This is the sort of thing that probably wouldn’t happen here. I just don’t think Americans take their pop charts quite as personally or as democratically as they do in the U.K. Earlier this summer, a brand of kid’s shoes put out an ad featuring “Birdhouse in Your Soul”, the 1990 major label debut single by They Might Be Giants. The duo of John Linnell and John Flansburgh have, since they started recording original songs onto a standard answering machine in the early 80s, become the godfathers of nerd-rock, and now that their original fans (like me) are pushing middle age with mortgages and children, the band have found renewed success recording four albums of “children’s music”, and performing alternate shows for grown-ups and kids on tour. The idea of sticking TMBG’s loving ode to the nightlight into an ad for kids’ shoes might’ve been genius if it weren’t so self-evidently perfect.

I don’t know how it’s working out for Clark Shoes, but it seems to be doing well for They Might Be Giants. The song re-entered the British Top 100 pop songs late last month. Of course, songs featured in popular ads often get enjoy a run on the pop charts here as well – just as Sara Bareilles, Yael Naim, or Phoenix – but those successes seem more like happy accidents. In the case of “Birdhouse In Your Soul”, a strange populist cause – okay, a facebook group – has formed around keeping the song on the charts and trying to advance it to the top spot. That said, after four weeks, the song has only gone so far as #70 (on the chart dated 8/21; the song falls back to #72 on the 8/28 chart).

But that’s not to say it couldn’t eventually succeed. This isn’t the first instance of the Brits attempting to cook their pop charts. See also: Buckley v. Burke. In 2008, after Alexandra Burke won the TV talent show The X-Factor, a campaign by apostles of the tragic 90s singer-songwriter Jeff Buckley attempted to thwart Burke’s cover of the Leonard Cohen song “Hallelujah” from making its predicted number one debut over that year’s Christmas sales week by urging fans to download Buckley’s own version of the song.

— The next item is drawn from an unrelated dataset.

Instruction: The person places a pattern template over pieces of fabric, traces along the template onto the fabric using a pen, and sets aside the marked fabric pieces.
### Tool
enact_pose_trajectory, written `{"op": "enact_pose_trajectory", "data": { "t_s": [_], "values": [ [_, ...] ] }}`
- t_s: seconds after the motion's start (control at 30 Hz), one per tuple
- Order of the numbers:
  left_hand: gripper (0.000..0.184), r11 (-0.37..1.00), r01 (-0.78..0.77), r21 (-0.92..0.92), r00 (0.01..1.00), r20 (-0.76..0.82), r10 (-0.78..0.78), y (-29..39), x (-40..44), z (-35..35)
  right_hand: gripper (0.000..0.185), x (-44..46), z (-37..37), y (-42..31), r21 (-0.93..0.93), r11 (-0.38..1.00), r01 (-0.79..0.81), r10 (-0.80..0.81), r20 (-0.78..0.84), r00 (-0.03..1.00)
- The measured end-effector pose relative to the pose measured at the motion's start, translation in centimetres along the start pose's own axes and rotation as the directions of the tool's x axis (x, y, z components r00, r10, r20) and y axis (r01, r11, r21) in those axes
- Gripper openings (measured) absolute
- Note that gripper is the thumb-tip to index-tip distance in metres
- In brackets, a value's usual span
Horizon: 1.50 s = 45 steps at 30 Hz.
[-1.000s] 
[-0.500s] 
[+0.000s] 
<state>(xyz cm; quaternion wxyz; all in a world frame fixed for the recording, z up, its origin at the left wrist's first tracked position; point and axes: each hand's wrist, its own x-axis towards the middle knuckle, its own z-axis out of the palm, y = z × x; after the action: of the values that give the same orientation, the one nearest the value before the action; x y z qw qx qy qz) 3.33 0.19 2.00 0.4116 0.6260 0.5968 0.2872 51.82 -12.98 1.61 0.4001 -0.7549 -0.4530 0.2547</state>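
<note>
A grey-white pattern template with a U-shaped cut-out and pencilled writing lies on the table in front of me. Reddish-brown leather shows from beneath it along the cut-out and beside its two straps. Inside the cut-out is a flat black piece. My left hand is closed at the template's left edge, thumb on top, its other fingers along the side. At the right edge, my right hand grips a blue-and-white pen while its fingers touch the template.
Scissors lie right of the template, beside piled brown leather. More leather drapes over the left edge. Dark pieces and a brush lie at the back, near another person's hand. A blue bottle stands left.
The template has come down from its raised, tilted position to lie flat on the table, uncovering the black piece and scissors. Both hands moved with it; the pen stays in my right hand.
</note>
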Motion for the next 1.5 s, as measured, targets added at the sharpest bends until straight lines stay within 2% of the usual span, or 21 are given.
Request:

It's a Brand New Record for 1990!

The campaign failed, but just barely. Buckley’s song charted at #2 behind Burke’s. Still, the TMBG song, while it may linger on the chart for as long as the ad airs, probably won’t reach those sorts of heights. For one thing, “Birdhouse In Your Soul” isn’t being pitted against another version of itself, or even another song. Moreover the Alexandra Burke debut was a one-off event sales week; it was also a holiday week, and it’s a holiday week that The X-Factor has annually co-opted for just this eventful purpose. So Buckley v. Burke was framed as the classic battle over artistic legitimacy between a tragic rock icon and a freshly minted “mass-produced” pop idol for the very soul of the pop chart.

As a fan of both Burke and Buckley (although, when it comes to “Hallelujah”, count me in with Team John Cale), I, frankly, prefer not having to choose sides. They Might Be Giants‘ Elektra debut record Flood was essentially the first record of 1990, and “Birdhouse In Your Soul” was instant classic that still makes me giddy and giggly every time I hear it – even more so now that I’ve got two kids singing along with me.